Also, puritanism is not just having rules and norms.
That's not what puritanical behavior is.
Exactly.
This is a 2000s version of modern cancel culture discourse where it's like,
you know, the left says that they don't like the authoritarian impulses of the right,
but they're critiquing this professor on Twitter for using a well-known slur against Mongolians.
It's this sort of equivocation that makes no sense when you actually understand
the values involved on both sides.
This is the one area where I would forgive David Brooks for not being able to do any
actual reporting because if he walked into a BDSM social group, they would be like, sir,
you need to leave.
Get the fuck out of here.
I know.
Immediately.
They once again, I was kicked out of a BDSM group for not recycling.
This is supposed to be like the ending insight of the book is basically that the bobo's
like now that the bobo's are like the new ruling elite, they're setting up a whole set
of rules that are just as opaque and oppressive and weird as the previous ruling class, right?
So like the mom for fucking Titanic with all the forks, we don't have that anymore,
but we have, you know, rules at orgies and we have other kind of social rules about like
the way that you talk about money, the way that you dress, there's less, I guess, conspicuous
consumption now than there would have been.

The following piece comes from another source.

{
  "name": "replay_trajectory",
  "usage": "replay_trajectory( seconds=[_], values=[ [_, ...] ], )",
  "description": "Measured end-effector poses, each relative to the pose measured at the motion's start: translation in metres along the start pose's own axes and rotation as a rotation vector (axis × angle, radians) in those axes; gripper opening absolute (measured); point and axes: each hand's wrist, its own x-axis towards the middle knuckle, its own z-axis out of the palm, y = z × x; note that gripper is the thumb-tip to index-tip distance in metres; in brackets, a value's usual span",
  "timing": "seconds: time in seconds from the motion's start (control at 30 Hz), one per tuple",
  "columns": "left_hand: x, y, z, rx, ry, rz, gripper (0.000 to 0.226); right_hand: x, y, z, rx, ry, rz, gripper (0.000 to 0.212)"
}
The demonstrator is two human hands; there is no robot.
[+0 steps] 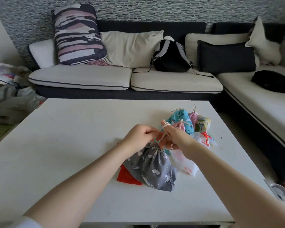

I mean, I think there's some real shifts,
but also it's like he's just saying the rich liberals are the same as the rich aristocrats.
By the nature that they just have social norms,
not the same social norms,
but any social norms at all.
We've talked about this as the last chapter
of these nonfiction airport books
is always the worst chapter
because they get into the policy steps.
Like wonder, the implications, whatever. So he then does this whole kind of try hard thing about how
Bill Clinton was the first Bobo president and then he says they've settled on
the style of politics because this is what appeals to the affluent
suburbinoids and the sorts of people who control the money, media, and culture in
American society. Today there are about 9 million households
with incomes over 100,000,
the most vocal and active portion of the population.
And this new establishment, which exerts its hegemony
over both major American political parties,
has moved to soften ideological edges
and damped down doctrinal fervor.
The people of the left and the right
who long for radical and heroic politics
are driven absolutely badby by tepid Bobo politics.
They see large problems in society and they cry out for radical change.
This new centrist establishment frustrates or stifles their radical ideas, and yet they
find it hard to confront this power elite head on.
The Bobo establishment seems to have no there there.
It never presents a coherent opposition, it never presents its opponents with a set of consistent ideas that can be argued and refuted.
Instead, it co-ops and embraces.
While those on the left and right hunger for confrontation and change, the bobo seem to
be following the advice on their throw pillows.
Living well is the best revenge.
This is interesting because it reads like a withering critique of that type of centrist
and that's exactly what David Brooks politics are.
Exactly.
It's fucking incredible.
He's just saying that he's like,
oh, the ruling class is like the wealthy,
like actually control things in this country.
They have no governing ideology.
They have no like actual preferences for anything.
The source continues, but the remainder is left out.